As the month of November begins its slide towards December, kiters from around Montana are waxing their skis and boards, laying out their lines and getting their first snowkite sessions of the winter. From Mount Haggin to Raynolds Pass, from Island Park to Togwotee, every snow covered and wind-filled kite spot has been seeing accumulating snow depth and kiters shredding that snow on an increasingly regular basis.
A couple nights ago I poured over every weather model, every point forecast, and every NOAA discussion to get an accurate view of where the next day’s wind would be best for kiting. After an hour of carefully dissecting all the information I could gather, I concluded that the region was going to have light wind everywhere. Further, the wind would be decreasing in strength as the day progressed. This was not a good prognosis for a day of snowkiting. My best call, to score a day of wind and snow, was to head up to high elevations and take advantage of being a few thousand feet closer to the jet stream. At least the forecasts and models supported that decision.
So, the following morning my friend Julian and I began our day trip up into the Gravelly Range hoping to reap the bounty of wind we so eagerly wanted. As we drove south, much to our amazement, every typically windy spot on our route was getting pummeled by a strong south wind! So much for accurate forecasting. Checking the remote sensors, sure enough, Raynolds Pass and Island Park were firing. Change of plans – forget about getting high up in the Gravellys - let’s go hit Raynolds!
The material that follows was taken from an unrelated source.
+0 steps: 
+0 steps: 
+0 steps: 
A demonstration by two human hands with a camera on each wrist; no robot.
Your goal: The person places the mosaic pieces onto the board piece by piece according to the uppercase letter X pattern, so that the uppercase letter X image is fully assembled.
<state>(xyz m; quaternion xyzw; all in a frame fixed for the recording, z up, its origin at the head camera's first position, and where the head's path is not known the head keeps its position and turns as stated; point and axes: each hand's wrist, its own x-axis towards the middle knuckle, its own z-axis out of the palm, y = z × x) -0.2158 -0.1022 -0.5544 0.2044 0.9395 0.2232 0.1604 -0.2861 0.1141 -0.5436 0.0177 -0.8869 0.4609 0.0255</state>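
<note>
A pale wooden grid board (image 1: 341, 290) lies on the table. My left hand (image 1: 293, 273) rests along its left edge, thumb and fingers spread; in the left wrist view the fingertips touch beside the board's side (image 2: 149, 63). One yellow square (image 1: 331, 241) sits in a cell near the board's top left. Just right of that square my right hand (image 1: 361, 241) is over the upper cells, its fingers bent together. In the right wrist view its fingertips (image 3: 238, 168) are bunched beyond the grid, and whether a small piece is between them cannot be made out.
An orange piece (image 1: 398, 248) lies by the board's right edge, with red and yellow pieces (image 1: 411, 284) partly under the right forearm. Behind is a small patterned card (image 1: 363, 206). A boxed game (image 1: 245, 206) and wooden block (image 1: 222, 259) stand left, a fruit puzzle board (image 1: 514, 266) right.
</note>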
Raynolds Pass may not offer the most technical terrain, it does not have the steep gliding hills of some kite spots, and being next to a state highway it is certainly not wild backcountry. But it does have soft powder, clean reliable wind and plenty of space for a rewarding session. For Julian’s first day of the winter season, our park-n-ride kiting could not have been better: Fifteen degrees, 11m kites, fresh snow and lots of sunshine.
As the day progressed and the sun cast long shadows across the heavily tracked out meadows, we both thought that the wind would back off and get soft on us. Wrong again. Our second session was even more lit up, our boosts were higher, our ascents faster and our whoops and shouts even louder! At sunset we were joined by Brent, a fellow kiter who entertained us as we finished up our session with the last light of the day.
Sometimes every bit of scientific data will not reveal the reality that comes from stepping out one’s door and feeling the wind in your face. I’ll still keep checking the models and reading the forecast discussion. I will also have faith in the local knowledge that certain places get a lot more wind than any computer model will ever know.